The performance of individual biomarkers in discriminating between two groups, typically the healthy and the diseased, may be limited. Thus, there is interest in developing statistical methodologies for biomarker combinations with the aim of improving upon the individual discriminatory performance. There is extensive literature referring to biomarker combinations under the two-class setting. However, the corresponding literature under a three-class setting is limited. In our study, we provide parametric and nonparametric methods that allow investigators to optimally combine biomarkers that seek to discriminate between three classes by minimizing the Euclidean distance from the receiver operating characteristic surface to the perfection corner. Using this Euclidean distance as the objective function allows for estimation of the optimal combination coefficients along with the optimal cutoff values for the combined score. An advantage of the proposed methods is that they can accommodate biomarker data from all three groups simultaneously, as opposed to a pairwise analysis such as the one implied by the three-class Youden index. We illustrate that the derived true classification rates exhibit narrower confidence intervals than those derived from the Youden-based approach under a parametric, flexible parametric, and nonparametric kernel-based framework. We evaluate our approaches through extensive simulations and apply them to real data sets that refer to liver cancer patients.

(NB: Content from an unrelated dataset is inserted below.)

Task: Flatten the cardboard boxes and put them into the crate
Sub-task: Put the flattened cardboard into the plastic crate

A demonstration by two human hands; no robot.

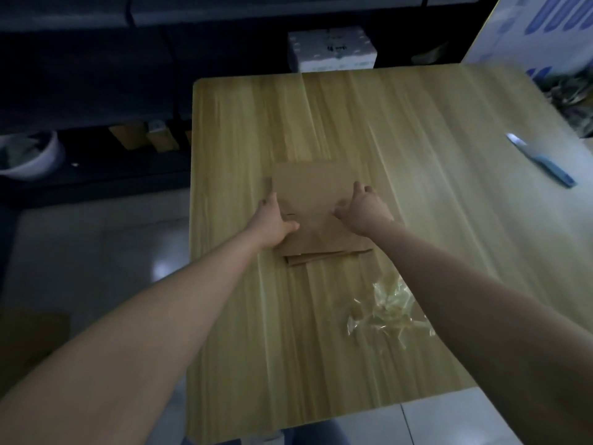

将多个生物标记物线性组合,以最小化接收器工作特征面上最接近完美角的欧氏距离。
单个生物标志物在区分两类人群(通常是健康人群和患病人群)方面的性能可能有限。因此,人们对开发生物标志物组合的统计方法很感兴趣,目的是提高单个生物标志物的区分性能。有大量文献提到了两类情况下的生物标记物组合。然而,三类背景下的相应文献却很有限。在我们的研究中,我们提供了参数和非参数方法,使研究人员能够通过最小化从接收者操作特征面到完美角的欧氏距离来优化组合生物标记物,以区分三类生物标记物。使用这个欧氏距离作为目标函数,可以估算出最佳组合系数以及组合得分的最佳临界值。所提方法的一个优点是,它们可以同时容纳来自所有三个组的生物标记物数据,而不是像三类尤登指数所暗示的那样进行配对分析。我们说明,在基于参数、灵活参数和非参数核的框架下,得出的真实分类率的置信区间比基于尤登方法得出的置信区间更窄。我们通过大量模拟来评估我们的方法,并将其应用于肝癌患者的真实数据集。
本文章由计算机程序翻译,如有差异,请以英文原文为准。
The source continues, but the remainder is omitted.